The Avon's are a very reputable brand and the Roadriders are a very appraised tire, and I may go with them if I have the extra cash. They also run a bit wider, so I will have more tread contact on the road. The rear tread seems to have a nicer radius on it for turning in quickly as well. But I will drop $100 more on them approximately.

I am really trying to shoot for a bike that holds the corners as well as a lot of modern sport bikes, has plenty enough modern braking technology to slow it down in a hurry (and save weight on the Ninja brakes vs the original Suzuki factory duals), and handles the bumps and twisties really well.
 
Now I need to get some Hagon 2810 ($299) or Ikon ($379 but rebuildable) adjustable dampening rear shocks 13" eye to clevis. I may save this for last since it is an easy bolt-on.
Before i do the dual disc upgrade, I will be putting some Sonic or Progressive brand springs into the forks and rebuilding them with new seals and bushings.

I had considered going with some RaceTech cartridge Emulators for $200, but I am going to hold off for now I think.

Also saving up for a VM26 carb o-ring kit, new gaskets and needle and seats, and appropriate main jets and jet needles according to some very well researched help from 49er. Those K&N RC2222 dual oval filters will eventually make it on here, and I will be removing the MAC 4-1 exhaust and de-rusting it, chopping it and bringing it about 3/4" closer to the bike height-wise, and wrapping it with black header insulation wrap to keep the engine seeing fresh cool air as much as possible to keep it running cooler with the higher compression pistons. Homemade baffle and MAC muffler shell will probably remain unless I find a deal on a V&H setup.

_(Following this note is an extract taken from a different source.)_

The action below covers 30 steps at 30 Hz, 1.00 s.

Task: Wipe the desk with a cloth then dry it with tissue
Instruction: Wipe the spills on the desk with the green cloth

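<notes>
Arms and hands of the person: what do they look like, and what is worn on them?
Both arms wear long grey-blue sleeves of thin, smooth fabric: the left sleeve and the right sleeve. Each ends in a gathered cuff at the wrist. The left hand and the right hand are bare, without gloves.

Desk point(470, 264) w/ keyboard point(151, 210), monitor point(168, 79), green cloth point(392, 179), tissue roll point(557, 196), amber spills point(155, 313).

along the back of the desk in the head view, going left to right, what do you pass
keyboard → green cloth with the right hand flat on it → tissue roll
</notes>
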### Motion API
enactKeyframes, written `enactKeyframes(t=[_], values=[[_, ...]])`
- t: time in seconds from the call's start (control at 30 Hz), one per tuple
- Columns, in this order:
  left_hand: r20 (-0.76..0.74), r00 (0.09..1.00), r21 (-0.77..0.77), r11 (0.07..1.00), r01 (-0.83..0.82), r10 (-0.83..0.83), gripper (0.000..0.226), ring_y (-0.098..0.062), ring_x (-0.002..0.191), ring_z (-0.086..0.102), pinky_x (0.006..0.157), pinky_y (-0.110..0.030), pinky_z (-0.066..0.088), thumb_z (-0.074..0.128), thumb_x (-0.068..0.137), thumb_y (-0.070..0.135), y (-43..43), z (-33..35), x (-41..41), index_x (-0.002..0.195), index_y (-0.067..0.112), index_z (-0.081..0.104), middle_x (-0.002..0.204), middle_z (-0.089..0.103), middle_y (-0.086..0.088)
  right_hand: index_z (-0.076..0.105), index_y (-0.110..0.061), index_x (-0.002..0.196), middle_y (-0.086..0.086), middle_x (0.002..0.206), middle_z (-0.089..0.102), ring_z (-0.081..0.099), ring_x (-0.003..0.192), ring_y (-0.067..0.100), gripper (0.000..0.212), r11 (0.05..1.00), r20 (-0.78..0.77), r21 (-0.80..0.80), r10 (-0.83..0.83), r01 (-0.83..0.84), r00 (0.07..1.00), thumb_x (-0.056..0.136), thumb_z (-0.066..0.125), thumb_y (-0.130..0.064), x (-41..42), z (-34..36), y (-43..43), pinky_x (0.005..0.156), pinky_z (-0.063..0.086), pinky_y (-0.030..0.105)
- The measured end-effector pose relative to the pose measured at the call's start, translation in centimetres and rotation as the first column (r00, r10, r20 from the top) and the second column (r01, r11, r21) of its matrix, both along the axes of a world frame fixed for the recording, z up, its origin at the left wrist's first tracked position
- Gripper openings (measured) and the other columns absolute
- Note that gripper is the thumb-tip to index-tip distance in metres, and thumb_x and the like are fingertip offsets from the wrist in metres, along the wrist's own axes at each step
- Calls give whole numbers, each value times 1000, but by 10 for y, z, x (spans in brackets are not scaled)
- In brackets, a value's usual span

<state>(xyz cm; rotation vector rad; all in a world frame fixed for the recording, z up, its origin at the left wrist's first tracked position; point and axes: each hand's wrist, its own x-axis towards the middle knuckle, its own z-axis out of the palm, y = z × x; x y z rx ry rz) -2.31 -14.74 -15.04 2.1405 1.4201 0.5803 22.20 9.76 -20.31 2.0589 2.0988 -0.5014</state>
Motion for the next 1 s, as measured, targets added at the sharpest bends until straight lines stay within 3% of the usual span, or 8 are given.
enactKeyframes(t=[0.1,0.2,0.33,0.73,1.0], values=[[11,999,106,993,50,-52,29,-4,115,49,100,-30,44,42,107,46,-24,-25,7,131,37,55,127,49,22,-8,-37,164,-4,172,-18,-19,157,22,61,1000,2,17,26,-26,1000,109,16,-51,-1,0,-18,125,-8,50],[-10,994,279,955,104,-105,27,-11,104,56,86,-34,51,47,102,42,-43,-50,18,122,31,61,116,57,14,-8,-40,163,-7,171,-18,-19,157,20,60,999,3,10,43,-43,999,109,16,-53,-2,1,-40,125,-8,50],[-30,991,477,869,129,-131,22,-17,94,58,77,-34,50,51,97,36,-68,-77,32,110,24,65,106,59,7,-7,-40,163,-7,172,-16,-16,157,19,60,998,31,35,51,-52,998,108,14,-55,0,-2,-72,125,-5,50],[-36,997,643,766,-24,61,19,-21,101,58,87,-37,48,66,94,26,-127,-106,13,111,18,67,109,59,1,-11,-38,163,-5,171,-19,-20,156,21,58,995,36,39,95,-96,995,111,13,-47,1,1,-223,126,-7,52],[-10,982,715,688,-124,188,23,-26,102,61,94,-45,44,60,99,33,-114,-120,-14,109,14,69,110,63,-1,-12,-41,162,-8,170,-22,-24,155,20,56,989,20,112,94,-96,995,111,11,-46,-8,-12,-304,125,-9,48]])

I was also tipped off that a GS1100 2 valve replacement head gasket has the 73mm bore that I need to work with my 72mm pistons, and it is a Multi-Layer Steel construction, the best and most bulletproof of head gaskets! (Suzuki # 11141-49410)
Getting a GS850 base gasket, and freshening up the rest of the engine with new gaskets and seals, and a GS650 neutral detent spring to help me get into neutral better.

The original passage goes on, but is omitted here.